◆ TASK OBJECTIVE
Below, locate the line that contains "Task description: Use". Repeat exactly from that line to the line that contains "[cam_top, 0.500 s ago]", inclusive, leaving out the pictures.

◆ DATASET CONTENT

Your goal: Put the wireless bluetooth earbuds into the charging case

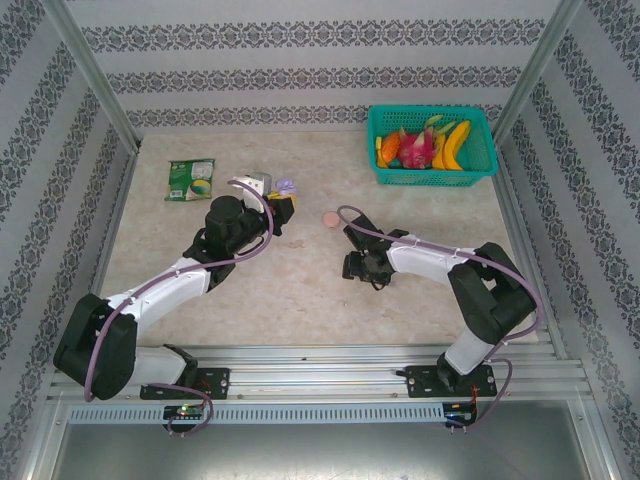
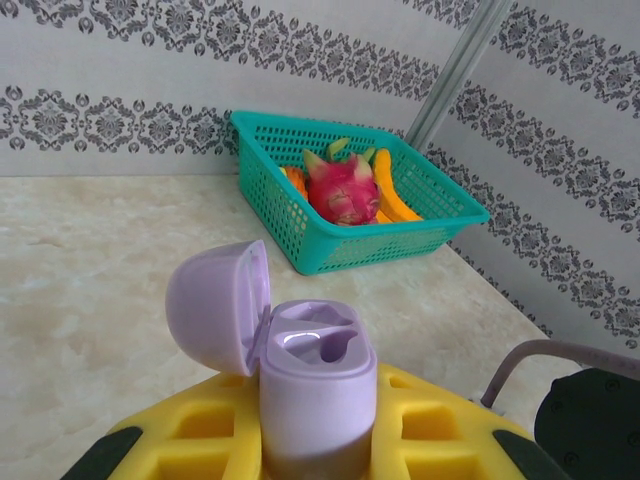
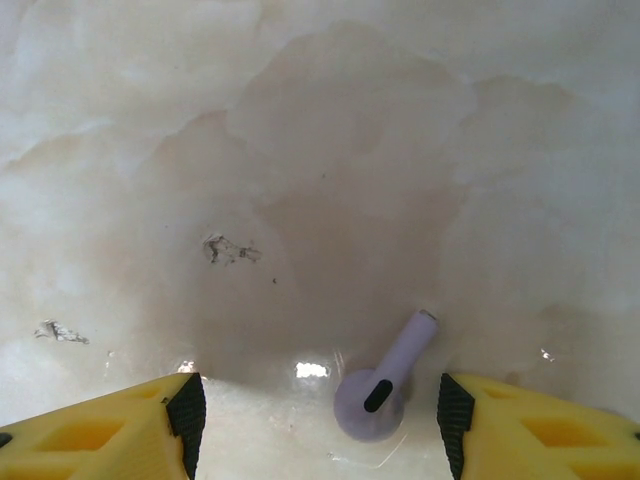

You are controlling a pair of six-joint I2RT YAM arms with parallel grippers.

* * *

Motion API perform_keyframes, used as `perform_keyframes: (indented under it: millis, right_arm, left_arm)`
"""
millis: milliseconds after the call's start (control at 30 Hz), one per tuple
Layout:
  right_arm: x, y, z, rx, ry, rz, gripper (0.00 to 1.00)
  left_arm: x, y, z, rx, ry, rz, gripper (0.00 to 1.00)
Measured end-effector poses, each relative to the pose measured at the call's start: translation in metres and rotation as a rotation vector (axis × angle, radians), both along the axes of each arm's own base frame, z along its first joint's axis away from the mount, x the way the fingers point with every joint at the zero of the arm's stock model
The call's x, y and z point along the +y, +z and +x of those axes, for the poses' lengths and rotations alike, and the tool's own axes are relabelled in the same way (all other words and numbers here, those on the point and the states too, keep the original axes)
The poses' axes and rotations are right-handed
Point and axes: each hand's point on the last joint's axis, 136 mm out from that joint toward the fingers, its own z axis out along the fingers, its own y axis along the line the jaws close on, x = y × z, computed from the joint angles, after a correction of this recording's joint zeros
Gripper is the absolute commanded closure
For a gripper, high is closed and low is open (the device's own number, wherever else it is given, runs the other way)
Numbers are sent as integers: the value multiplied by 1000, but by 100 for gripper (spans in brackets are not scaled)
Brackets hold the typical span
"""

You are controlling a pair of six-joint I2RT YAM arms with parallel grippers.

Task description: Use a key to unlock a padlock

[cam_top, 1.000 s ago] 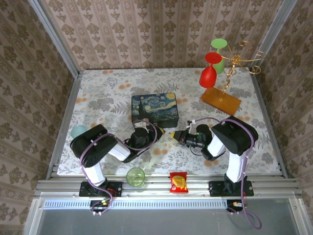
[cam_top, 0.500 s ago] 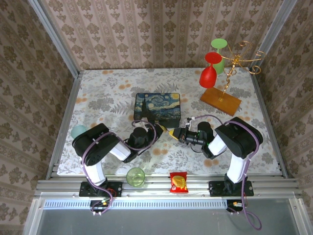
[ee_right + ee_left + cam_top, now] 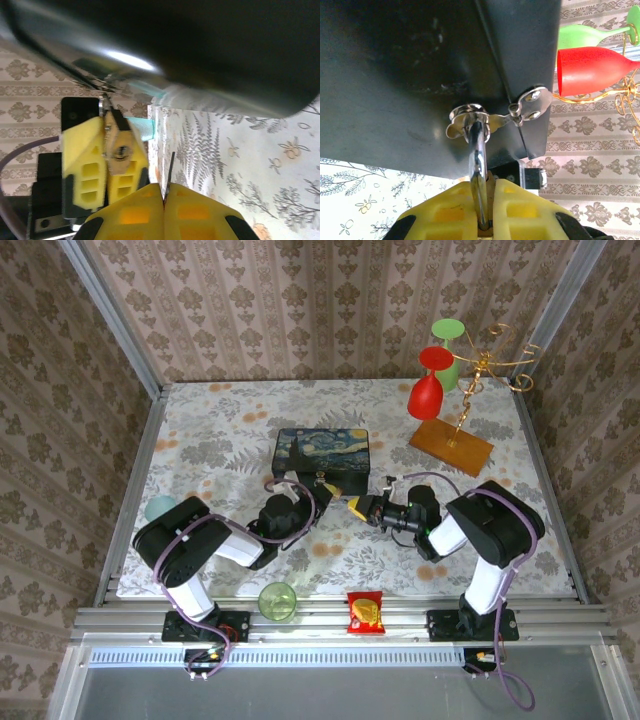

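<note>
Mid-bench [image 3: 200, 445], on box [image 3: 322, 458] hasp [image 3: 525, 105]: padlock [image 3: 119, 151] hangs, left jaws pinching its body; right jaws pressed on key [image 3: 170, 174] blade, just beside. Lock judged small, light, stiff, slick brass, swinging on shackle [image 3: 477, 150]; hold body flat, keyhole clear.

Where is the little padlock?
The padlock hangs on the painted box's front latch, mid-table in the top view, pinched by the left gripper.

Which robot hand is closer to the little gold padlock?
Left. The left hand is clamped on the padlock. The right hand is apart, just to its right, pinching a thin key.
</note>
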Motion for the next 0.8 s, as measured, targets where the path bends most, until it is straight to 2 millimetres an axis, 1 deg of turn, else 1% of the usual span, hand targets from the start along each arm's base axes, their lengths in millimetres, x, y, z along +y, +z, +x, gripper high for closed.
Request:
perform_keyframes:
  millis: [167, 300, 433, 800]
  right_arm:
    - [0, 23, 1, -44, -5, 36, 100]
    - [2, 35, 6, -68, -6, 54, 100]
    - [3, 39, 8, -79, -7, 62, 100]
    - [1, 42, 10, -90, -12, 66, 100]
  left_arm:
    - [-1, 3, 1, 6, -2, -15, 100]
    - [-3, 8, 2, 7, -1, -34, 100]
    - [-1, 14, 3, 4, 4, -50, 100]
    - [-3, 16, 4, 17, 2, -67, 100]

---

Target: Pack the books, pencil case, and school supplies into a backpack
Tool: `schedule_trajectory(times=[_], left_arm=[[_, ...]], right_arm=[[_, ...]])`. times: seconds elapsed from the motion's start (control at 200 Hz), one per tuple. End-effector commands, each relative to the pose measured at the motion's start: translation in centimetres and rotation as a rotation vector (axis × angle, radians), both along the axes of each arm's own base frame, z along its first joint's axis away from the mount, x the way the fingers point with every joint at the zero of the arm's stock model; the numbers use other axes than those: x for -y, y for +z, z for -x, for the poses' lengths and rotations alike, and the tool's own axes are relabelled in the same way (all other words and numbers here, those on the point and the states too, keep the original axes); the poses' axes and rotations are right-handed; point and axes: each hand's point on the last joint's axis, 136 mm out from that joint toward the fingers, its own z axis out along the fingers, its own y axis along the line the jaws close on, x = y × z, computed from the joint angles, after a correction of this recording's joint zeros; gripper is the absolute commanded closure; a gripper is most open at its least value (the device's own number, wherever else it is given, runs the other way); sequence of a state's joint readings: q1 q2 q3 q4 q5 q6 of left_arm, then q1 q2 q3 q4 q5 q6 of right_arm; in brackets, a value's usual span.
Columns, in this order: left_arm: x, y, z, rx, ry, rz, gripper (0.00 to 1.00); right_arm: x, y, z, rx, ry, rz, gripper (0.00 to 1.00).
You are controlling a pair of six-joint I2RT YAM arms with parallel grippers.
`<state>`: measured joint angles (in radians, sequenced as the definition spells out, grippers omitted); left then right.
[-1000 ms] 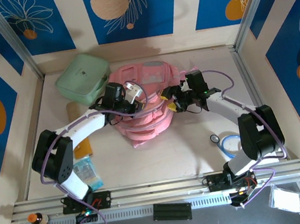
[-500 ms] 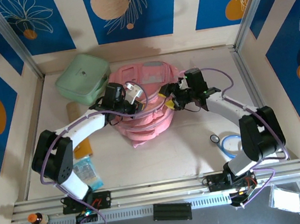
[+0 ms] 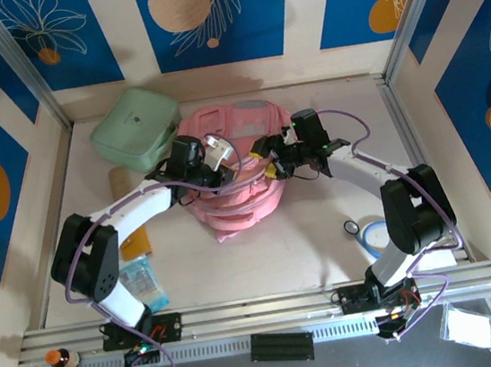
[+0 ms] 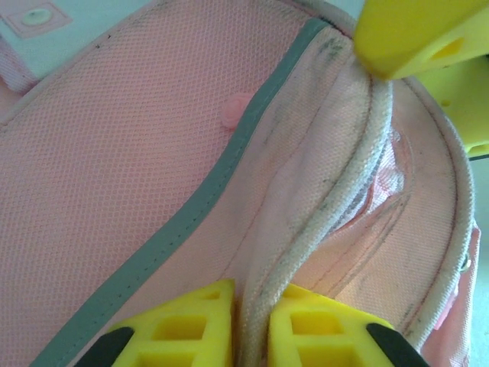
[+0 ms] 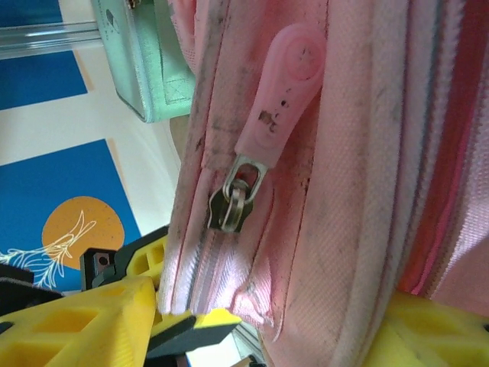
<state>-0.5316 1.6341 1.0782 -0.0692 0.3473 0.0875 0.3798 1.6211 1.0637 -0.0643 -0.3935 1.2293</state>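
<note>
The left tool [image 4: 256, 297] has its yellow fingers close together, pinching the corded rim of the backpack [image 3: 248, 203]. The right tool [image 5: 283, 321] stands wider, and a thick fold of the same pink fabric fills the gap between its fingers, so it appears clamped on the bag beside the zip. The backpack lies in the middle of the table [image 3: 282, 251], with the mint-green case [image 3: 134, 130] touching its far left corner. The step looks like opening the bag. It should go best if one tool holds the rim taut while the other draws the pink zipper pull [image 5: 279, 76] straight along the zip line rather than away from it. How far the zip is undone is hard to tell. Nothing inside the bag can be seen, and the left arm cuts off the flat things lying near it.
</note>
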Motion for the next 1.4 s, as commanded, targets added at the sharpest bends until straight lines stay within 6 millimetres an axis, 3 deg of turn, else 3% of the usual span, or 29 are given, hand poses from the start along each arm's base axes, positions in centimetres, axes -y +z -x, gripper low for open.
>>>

◆ RESPONSE BELOW
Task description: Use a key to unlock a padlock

[cam_top, 1.000 s ago] 
[cam_top, 0.500 s ago] 

The output has been given in full.